So we have all these little bits of Jesus' life that Mark is giving us: the baptism, the temptation in the wilderness, the calling together of this motley group of disciples, the teaching with authority, the casting out of the unclean spirit, the healing of fever and the healing of leprosy, and now the healing of this paralytic. These are not just disjointed stories stuck together so we can be quizzed on them later. They're not just proof texts for stuff Jesus can do. Rather, they are a collage that brings into focus who the Messiah is and what it means for the Messiah to be on the move. Jesus is showing that he is about much more than a political agenda. He is about much more than a temporary cultural moment in the ancient Near East. His program is cosmic; his program is eternal; his program gets at the heart of the human predicament. That is what the Messiah ought to be, and that is who the Messiah is.

The felt need

We're in the middle of this disclosing in chapter two about who Jesus is and what he means for the world. This passage, Mark 2:1-12, adds a new and significant aspect to the Messiahhood of Jesus.

Look at the passage. The object, the focus of Jesus' attention, is very clear. His attention and his energy are all focused on this one person: this man who is being lowered out of a vandalized ceiling by his friends. Let's act as if we're reading this for the first time, and we weren't taught this story when we were children. What's important here? What does this man need? Is his main problem that he is a paralytic, or is his main problem something else—that he is a sinner, perhaps?

For Jesus, the answer is yes. Which one is it? Is it that he is a paralytic or a sinner? Well, yes, it's both. This man suffers from a terribly debilitating physical condition, and it has left him completely helpless and dependent on the generosity and the goodwill of his friends. He can't do anything unless his friends do it for him. This, of course, is why his friends are vandalizing this house, pulling back the sod of the roof to lower him down in the midst of the crowd.
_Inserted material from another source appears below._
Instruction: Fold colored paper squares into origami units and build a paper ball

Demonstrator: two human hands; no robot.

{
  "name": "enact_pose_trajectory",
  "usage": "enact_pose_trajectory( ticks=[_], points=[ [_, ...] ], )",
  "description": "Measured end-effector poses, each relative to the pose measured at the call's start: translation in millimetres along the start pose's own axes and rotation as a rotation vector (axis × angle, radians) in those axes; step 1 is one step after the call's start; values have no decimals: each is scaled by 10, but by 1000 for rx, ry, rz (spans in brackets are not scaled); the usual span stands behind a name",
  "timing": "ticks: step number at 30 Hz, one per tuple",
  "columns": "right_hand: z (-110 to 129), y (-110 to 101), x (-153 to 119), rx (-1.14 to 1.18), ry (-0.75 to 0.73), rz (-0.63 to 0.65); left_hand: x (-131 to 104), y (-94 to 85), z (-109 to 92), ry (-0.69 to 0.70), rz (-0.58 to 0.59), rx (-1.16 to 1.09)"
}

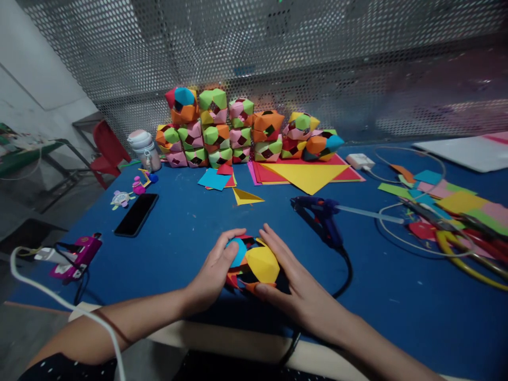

This paralysis is the need that this man feels most; it's his greatest felt need. This is the one that dogs him every waking moment of his life. Maybe Jesus can heal him—maybe this strange itinerant preacher can change his life. People say that he does. Maybe he can change my life.

That's why the people of Capernaum, by the way, have gathered around. They want to see the big show; they want to see the carnival act of Jesus who goes around healing and preaching and making their religious leaders so angry. That's why the crowd is hushed as this man is lowered down. They are waiting for the fireworks. Jesus approaches the man, and look what he says: "Son, your sins are forgiven" (Mark 2:5).

I imagine there were two responses to this: the first being the one of the crowd who had gathered around to see the fireworks, to see the big show. This response would have been something like confusion. "Jesus, what don't you get about what's happening here? What don't you get about the gurney that's being lowered down by the men and the guy with the skinny, limp legs that have no life in them? He didn't come to the temple, Jesus. He's not looking for forgiveness. You need to connect the dots, Jesus."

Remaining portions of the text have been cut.